Collection entries

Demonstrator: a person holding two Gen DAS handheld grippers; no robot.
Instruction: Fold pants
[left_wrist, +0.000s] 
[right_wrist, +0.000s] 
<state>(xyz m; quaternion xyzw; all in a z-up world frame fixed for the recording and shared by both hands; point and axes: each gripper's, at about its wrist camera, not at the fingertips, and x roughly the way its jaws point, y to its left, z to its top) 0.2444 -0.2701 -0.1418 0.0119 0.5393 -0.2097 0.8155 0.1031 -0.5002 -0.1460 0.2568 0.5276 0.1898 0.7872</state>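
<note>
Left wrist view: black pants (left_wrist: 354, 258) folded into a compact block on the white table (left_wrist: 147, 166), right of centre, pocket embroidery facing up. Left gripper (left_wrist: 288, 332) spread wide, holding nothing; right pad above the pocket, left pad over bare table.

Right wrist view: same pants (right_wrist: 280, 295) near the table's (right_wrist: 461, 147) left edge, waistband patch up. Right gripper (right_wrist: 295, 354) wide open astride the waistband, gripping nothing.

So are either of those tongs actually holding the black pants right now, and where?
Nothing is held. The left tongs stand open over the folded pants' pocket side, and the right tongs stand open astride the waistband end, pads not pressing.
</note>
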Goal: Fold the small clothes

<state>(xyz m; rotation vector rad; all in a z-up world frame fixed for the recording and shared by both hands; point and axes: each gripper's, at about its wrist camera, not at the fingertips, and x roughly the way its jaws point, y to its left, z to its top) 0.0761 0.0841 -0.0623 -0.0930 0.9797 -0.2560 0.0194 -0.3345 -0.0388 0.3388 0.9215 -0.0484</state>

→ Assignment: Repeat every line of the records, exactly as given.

→ Solution below:
Demonstrator: a person holding two Gen DAS handheld grippers; no robot.
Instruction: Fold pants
[left_wrist, +0.000s] 
[right_wrist, +0.000s] 
<state>(xyz m; quaternion xyzw; all in a z-up world frame fixed for the recording and shared by both hands; point and axes: each gripper's, at about its wrist camera, not at the fingertips, and x roughly the way its jaws point, y to its left, z to its top) 0.2444 -0.2701 -0.1418 0.0119 0.5393 -0.2097 0.8155 0.1031 -0.5002 -0.1460 0.2568 0.5276 0.1898 0.7872</state>
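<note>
Left wrist view: black pants (left_wrist: 354, 258) folded into a compact block on the white table (left_wrist: 147, 166), right of centre, pocket embroidery facing up. Left gripper (left_wrist: 288, 332) spread wide, holding nothing; right pad above the pocket, left pad over bare table.

Right wrist view: same pants (right_wrist: 280, 295) near the table's (right_wrist: 461, 147) left edge, waistband patch up. Right gripper (right_wrist: 295, 354) wide open astride the waistband, gripping nothing.

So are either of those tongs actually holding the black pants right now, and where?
Nothing is held. The left tongs stand open over the folded pants' pocket side, and the right tongs stand open astride the waistband end, pads not pressing.
</note>
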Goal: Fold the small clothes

<state>(xyz m; rotation vector rad; all in a z-up world frame fixed for the recording and shared by both hands; point and axes: each gripper's, at about its wrist camera, not at the fingertips, and x roughly the way its jaws point, y to its left, z to its top) 0.0761 0.0841 -0.0623 -0.0930 0.9797 -0.2560 0.0194 -0.3345 -0.0388 0.3388 0.9215 -0.0484</state>

There is no more to this answer.